Прошёл год, потом ещё,- дети подрастали, Маня работала не разгибая спины. Так незаметно пролетело три года.
В 48-м году, весной Мане принесли письмо. Она не сразу угадала почерк мужа, а только когда начала читать, поняла, что этот неровный и корявый почерк - её Василия:
«Дорогая и любимая моя Маня, пишет тебе твой муж Василий. Виноват я перед тобой, Маня, и перед сынАми нашими и дочкой виноват.
Война проклятая всю мою жизнь загубила. Ранили меня сильно, осколок врачи так и не вытащили. Ещё контузило меня тоже сильно. Долго в себя не приходил. Когда в госпиталь попал, документов со мной не было, поэтому никто и не знал, что я жив.
Так и лежал я не приходя в себя, без имени, без роду, без племени. Врачи на меня рукой махнули и уже просто ждали, что я со дня на день Богу душу отдам.

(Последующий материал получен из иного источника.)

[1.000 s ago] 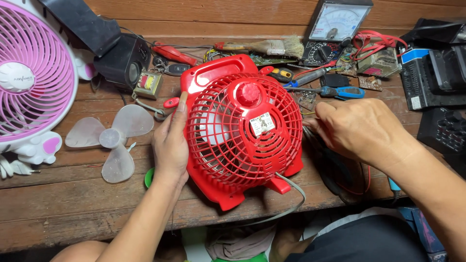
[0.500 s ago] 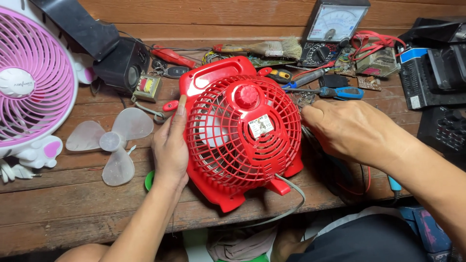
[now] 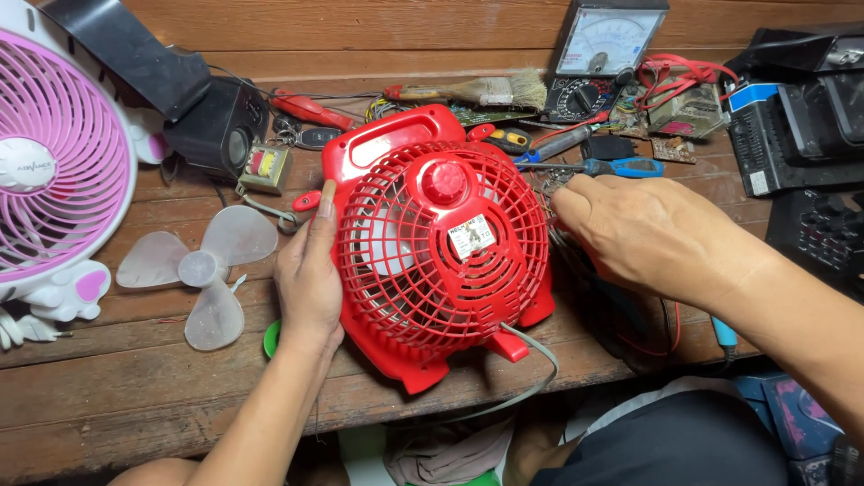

За мной присматривала одна медсестра, мне потом рассказали: она бывало придёт после своей смены, раны мои перевяжет, тело оботрёт, губы водой смочит и сидит подолгу рядом, не уходит. А, как я в себя неожиданно пришёл, так она меня выхаживала, считай, что на ноги и поставила. Ходить учила, кормила, как младенца с ложечки. А сколько у неё таких раненых было, как я! Ей говорили: «Иди, сестричка, домой, отдохни, да отоспись». А она ни в какую, спала на стуле рядом с моей койкой и говорила: «Как война закончится, так и отосплюсь.» Пока я поправлялся, медсестричка хлопотала о моих документах, нашла сослуживцев моих, они подтвердили, что я есть я.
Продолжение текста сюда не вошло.